You are viewing a plain text version of this content. The canonical link for it is here.
Posted to java-user@lucene.apache.org by Laxmilal Menariya <lm...@chambal.com> on 2009/08/10 09:23:17 UTC
Taking too much time in optimization
Hello everyone,
I have created a sample application & indexing files properties, have index
appx 107K files.
I am getting OutofMemoryError after 100K while indexing, got the cause from
MaxBuffereddocs=100K, but after that I am calling optimize() method, this is
taking too much time appx 12-HRS, and index size is more than 500GB, its too
large.
I am using Lucene 2.4.0. Could some one please let me know what wrong with
my configuration.
My Configuration is :
lucWriter = new IndexWriter("C:\\Laxmilal", new KeywordAnalyzer(),
true);
lucWriter.setMergeFactor((int) 1000);
lucWriter.setMaxMergeDocs((int) 2147483647);
lucWriter.setMaxBufferedDocs((int) 100000);
--
Thanks,
Laxmilal Menariya
http://www.bucketexplorer.com/
http://www.sdbexplorer.com/
http://www.chambal.com/
Re: Taking too much time in optimization
Posted by Laxmilal Menariya <lm...@chambal.com>.
Thanks, I will try.
On Tue, Aug 11, 2009 at 6:08 AM, Otis Gospodnetic <
otis_gospodnetic@yahoo.com> wrote:
> Hi,
>
> That mergeFactor is too high. I suggest going back to default (10).

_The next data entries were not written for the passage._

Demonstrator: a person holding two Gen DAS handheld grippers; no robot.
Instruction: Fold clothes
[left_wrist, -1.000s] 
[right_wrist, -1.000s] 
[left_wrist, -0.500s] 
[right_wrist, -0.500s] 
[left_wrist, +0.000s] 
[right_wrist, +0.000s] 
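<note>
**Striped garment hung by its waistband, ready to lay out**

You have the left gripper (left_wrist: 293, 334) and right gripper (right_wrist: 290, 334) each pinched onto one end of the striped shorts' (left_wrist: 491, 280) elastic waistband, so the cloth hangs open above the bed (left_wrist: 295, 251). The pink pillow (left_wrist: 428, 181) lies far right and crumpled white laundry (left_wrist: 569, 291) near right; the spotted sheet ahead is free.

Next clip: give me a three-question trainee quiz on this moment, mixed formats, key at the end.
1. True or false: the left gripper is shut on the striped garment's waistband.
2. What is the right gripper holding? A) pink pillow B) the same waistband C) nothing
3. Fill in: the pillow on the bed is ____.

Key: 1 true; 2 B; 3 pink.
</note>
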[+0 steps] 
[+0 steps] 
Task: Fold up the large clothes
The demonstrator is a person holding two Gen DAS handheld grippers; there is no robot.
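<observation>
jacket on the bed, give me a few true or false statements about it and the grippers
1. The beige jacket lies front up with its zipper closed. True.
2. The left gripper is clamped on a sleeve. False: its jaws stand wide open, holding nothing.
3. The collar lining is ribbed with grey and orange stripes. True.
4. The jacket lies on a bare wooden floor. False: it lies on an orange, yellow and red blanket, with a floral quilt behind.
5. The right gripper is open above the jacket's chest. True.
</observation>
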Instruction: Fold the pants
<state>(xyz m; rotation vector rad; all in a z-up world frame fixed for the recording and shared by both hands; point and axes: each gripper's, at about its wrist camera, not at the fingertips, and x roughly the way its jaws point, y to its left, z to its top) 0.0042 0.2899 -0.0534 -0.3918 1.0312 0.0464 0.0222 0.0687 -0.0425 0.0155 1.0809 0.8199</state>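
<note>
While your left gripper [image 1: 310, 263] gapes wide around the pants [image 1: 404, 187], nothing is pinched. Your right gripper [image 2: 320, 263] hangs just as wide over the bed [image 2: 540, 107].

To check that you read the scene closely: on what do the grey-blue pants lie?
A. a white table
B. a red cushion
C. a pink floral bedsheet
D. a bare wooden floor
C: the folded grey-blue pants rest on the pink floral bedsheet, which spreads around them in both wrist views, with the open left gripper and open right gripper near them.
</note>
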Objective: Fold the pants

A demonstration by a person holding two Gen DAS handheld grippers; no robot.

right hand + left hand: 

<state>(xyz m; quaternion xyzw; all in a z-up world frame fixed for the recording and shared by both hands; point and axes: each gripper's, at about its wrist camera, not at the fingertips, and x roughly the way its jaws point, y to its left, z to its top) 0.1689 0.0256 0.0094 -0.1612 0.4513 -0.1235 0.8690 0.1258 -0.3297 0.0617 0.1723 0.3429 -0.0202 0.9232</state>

> maxBufferedDocs is an old and not very accurate setting (imagine what
> happens with the JVM heap if your indexer hits a SUPER LARGE document). Use
> setRamBufferSizeMB instead.
>
> Otis
> --
> Sematext is hiring -- http://sematext.com/about/jobs.html?mls
> Lucene, Solr, Nutch, Katta, Hadoop, HBase, UIMA, NLP, NER, IR
>
>
>
> ----- Original Message ----
> > From: Laxmilal Menariya <lm...@chambal.com>
> > To: java-user@lucene.apache.org
> > Sent: Monday, August 10, 2009 3:23:17 AM
> > Subject: Taking too much time in optimization
> >
> > Hello everyone,
> >
> > I have created a sample application & indexing files properties, have
> index
> > appx 107K files.
> >
> > I am getting OutofMemoryError after 100K while indexing, got the cause
> from
> > MaxBuffereddocs=100K, but after that I am calling optimize() method, this
> is
> > taking too much time appx 12-HRS, and index size is more than 500GB, its
> too
> > large.
> >
> > I am using Lucene 2.4.0. Could some one please let me know what wrong
> with
> > my configuration.
> >
> > My Configuration is :
> >
> > lucWriter = new IndexWriter("C:\\Laxmilal", new KeywordAnalyzer(),
> > true);
> > lucWriter.setMergeFactor((int) 1000);
> > lucWriter.setMaxMergeDocs((int) 2147483647);
> > lucWriter.setMaxBufferedDocs((int) 100000);
> >
> >
> > --
> > Thanks,
> > Laxmilal Menariya
> >
> > http://www.bucketexplorer.com/
> > http://www.sdbexplorer.com/
> > http://www.chambal.com/
>
>
> ---------------------------------------------------------------------
> To unsubscribe, e-mail: java-user-unsubscribe@lucene.apache.org
> For additional commands, e-mail: java-user-help@lucene.apache.org
>
>
--
Thanks,
Laxmilal Menariya
http://www.bucketexplorer.com/
http://www.sdbexplorer.com/
http://www.chambal.com/
Re: Taking too much time in optimization
Posted by Otis Gospodnetic <ot...@yahoo.com>.
Hi,
That mergeFactor is too high. I suggest going back to default (10).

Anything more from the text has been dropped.